BEGIN

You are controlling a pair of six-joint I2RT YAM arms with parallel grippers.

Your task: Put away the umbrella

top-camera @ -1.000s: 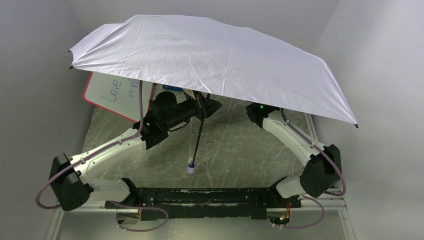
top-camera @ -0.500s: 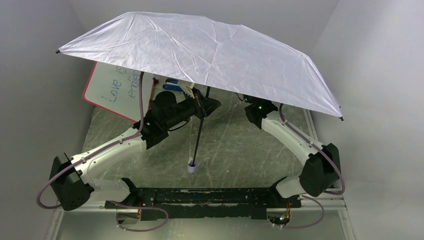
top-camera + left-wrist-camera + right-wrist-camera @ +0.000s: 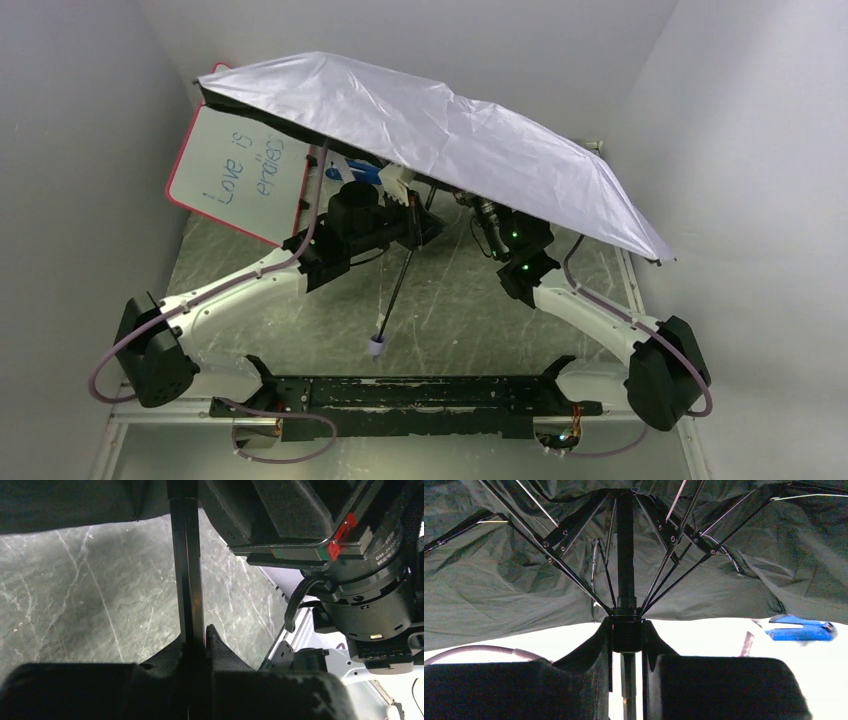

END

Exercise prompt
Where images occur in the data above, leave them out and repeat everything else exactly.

Answer to the problem
You are controlling a pair of six-joint I2RT YAM arms with parallel grippers.

Your task: Put away the umbrella

top-camera @ -1.000s: 
top-camera @ -0.500s: 
top-camera + left-wrist-camera + right-wrist-camera @ +0.000s: 

Work on the exercise is complete.